なぜビル清掃予算は「30〜55%」も消えるのか?多重下請け構造の限界 ――多重構造の無駄を省いた「科学的清掃」の勝算 (2/3ページ)
マニュアル依存の「サラリーマン体質」と専門性向上の対比――国産と海外製のケミカル選定に見る科学的アプローチ

武田氏によれば、一般的な大手ビルメンテナンス会社は、自社マニュアルに基づく判断や定期的な担当者の異動により、現場における高度な専門性を維持しにくい環境にある。こうした現状維持や予算確保を優先する組織体系に対し、同社は現場での実績と長年の分析力を重視する方針を掲げる。
同社のアプローチの核心は、適正なケミカル製品の導入と科学的知見の活用にある。ただし、単なる資材の変更ではなく、現場環境や建材に適しているか、コストパフォーマンスや環境負荷はどうかを見極める「選定眼」が重要だと武田氏は説明する。技術と科学を融合させることで、施工頻度を最適化しつつ高いコストパフォーマンスの達成を目指している。

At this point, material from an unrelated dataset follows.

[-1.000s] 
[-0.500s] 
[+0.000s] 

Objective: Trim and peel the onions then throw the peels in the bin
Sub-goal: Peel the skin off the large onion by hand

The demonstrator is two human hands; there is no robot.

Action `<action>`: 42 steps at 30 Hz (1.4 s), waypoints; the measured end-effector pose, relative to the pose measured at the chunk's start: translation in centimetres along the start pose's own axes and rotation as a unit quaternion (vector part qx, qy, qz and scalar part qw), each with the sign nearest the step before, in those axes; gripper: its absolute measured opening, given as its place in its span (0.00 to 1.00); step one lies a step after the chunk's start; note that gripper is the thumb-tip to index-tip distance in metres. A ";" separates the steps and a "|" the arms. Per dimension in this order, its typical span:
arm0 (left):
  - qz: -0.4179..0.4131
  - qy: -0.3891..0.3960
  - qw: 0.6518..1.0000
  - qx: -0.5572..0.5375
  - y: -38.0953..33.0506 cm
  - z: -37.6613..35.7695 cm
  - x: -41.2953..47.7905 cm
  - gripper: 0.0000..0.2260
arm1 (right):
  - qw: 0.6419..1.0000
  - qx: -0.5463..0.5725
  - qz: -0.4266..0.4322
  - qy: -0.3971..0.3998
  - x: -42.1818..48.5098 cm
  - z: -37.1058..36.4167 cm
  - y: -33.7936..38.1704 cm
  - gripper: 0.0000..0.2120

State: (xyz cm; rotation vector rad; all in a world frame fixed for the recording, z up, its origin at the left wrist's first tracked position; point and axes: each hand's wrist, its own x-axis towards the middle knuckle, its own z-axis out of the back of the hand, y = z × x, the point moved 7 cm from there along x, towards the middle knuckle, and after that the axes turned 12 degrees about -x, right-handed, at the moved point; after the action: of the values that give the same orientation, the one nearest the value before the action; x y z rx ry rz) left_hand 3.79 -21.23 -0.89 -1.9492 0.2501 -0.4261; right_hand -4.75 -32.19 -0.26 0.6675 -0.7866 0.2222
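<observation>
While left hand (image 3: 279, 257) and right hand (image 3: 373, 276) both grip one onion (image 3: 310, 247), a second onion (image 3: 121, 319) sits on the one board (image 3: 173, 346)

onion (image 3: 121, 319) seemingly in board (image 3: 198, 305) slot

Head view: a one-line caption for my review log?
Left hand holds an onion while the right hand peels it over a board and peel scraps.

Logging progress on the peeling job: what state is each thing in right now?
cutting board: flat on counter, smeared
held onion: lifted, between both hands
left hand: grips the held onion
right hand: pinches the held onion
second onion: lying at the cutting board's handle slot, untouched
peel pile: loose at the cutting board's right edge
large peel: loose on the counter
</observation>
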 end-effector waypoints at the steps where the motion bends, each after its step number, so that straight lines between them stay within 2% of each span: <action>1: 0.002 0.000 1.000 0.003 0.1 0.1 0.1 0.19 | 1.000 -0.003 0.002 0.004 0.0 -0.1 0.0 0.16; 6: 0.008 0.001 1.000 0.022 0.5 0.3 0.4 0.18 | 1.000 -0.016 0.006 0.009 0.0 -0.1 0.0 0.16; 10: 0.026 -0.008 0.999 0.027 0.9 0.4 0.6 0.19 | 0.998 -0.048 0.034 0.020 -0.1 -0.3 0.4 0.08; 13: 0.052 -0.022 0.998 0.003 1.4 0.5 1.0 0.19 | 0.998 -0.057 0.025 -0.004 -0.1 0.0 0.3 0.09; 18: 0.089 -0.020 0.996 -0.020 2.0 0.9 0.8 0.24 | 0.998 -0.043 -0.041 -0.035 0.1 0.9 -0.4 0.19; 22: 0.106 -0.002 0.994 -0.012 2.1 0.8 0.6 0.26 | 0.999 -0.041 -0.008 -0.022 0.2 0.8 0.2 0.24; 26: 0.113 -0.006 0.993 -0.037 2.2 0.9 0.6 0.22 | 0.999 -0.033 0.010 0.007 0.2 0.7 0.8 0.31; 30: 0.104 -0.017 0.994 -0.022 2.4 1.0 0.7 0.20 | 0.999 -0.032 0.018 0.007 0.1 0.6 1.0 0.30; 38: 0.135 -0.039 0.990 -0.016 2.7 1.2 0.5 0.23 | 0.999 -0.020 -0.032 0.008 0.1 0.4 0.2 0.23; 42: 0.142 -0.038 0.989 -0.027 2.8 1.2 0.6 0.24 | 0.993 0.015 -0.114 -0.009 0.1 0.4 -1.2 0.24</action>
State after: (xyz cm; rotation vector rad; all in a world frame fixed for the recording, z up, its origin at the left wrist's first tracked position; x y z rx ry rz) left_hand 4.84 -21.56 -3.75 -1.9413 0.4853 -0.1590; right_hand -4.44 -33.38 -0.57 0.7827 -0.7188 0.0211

ただし、このような属人的な分析力や現場の経験則に依存したメンテナンス手法は、属人化のリスクを伴う可能性があり、組織的な事業拡大や他現場への横展開において、いかに技術を標準化し再現性を確保していくかという持続性への課題が残されている。
「年間最大2,000万円」のコスト削減とクオリティ維持の両立――大手小売業・飲食店の事例が示す実績
同社は、多重構造に起因する無駄を省き、技術的アプローチを最適化することで、10〜30%程度の間接コストや作業工数を削減するノウハウを構築している。
具体的な実績として、年間施設維持費に1億円を投じていた大手小売業では、約1,000万〜2,000万円のコスト削減を実現した。また、年間1,000万円規模の大手飲食店においても約100万〜200万円の費用抑制に繋がっている。これらの成果により、同社は会社設立の翌年2017年と2018年の2年連続で表彰を受けるなど、業界内でも高い評価を得ている。